(Your task):
In the records, find each line where "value" occurs, and copy it.

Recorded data
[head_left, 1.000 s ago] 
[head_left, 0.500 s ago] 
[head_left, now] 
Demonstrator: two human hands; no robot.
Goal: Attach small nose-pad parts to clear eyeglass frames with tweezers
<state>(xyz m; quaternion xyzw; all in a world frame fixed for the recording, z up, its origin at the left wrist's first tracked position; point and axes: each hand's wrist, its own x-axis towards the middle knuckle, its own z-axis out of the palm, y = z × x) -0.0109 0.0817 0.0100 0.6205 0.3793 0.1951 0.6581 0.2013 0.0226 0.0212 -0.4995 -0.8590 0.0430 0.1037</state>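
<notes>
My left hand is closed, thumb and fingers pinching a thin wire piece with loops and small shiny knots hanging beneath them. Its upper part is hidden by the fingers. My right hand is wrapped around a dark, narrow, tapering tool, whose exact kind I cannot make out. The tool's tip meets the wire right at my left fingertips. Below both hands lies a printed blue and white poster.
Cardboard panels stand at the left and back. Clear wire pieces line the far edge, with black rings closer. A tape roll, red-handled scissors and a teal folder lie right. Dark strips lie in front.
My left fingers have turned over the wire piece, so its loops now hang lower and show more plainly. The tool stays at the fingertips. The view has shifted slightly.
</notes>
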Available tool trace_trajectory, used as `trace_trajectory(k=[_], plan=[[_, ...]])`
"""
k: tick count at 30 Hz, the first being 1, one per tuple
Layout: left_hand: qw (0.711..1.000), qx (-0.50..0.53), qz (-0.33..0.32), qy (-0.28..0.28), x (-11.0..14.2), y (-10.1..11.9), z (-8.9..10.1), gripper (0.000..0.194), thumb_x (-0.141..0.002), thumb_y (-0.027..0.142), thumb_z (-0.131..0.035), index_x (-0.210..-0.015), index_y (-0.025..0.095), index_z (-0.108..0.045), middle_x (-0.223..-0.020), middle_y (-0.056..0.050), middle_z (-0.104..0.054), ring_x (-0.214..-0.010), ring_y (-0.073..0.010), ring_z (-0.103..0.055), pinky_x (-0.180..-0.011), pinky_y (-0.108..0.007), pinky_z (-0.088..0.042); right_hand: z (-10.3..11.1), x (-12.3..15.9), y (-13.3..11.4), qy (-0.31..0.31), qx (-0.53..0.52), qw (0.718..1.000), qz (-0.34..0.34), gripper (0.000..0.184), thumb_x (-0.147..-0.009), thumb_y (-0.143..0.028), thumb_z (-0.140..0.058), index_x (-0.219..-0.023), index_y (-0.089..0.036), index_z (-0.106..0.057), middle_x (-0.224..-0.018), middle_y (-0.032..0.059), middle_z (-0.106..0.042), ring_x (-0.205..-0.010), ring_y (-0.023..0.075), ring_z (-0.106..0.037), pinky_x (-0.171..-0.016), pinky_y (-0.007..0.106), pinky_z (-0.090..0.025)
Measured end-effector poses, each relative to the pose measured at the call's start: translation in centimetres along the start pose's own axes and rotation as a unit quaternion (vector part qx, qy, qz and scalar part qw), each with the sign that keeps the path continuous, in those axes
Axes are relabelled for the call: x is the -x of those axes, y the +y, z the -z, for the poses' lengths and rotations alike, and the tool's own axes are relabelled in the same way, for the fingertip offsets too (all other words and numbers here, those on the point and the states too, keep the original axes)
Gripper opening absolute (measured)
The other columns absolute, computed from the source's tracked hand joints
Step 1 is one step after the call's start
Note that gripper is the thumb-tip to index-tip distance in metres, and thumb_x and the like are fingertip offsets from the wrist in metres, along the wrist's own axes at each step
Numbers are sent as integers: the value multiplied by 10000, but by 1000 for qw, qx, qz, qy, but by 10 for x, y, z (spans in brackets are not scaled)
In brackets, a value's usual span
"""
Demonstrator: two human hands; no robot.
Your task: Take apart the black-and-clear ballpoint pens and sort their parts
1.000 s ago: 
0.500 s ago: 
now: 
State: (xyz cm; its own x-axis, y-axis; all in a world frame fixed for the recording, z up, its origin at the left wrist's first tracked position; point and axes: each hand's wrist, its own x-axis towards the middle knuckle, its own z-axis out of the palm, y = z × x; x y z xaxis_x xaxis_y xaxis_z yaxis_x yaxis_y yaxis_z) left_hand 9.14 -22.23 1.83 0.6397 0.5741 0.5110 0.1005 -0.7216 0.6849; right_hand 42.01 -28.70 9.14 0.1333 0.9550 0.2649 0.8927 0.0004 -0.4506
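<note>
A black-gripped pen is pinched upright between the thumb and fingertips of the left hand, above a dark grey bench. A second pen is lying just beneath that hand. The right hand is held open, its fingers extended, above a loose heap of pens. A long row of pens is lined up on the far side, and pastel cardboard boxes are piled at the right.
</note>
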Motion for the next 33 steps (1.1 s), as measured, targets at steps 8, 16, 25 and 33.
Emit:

(Solution):
Numbers are sent as integers: the value multiplied by 10000, but by 1000 for qw, qx, qz, qy, but by 10 for x, y, z (spans in brackets are not scaled)
In brackets, a value's usual span

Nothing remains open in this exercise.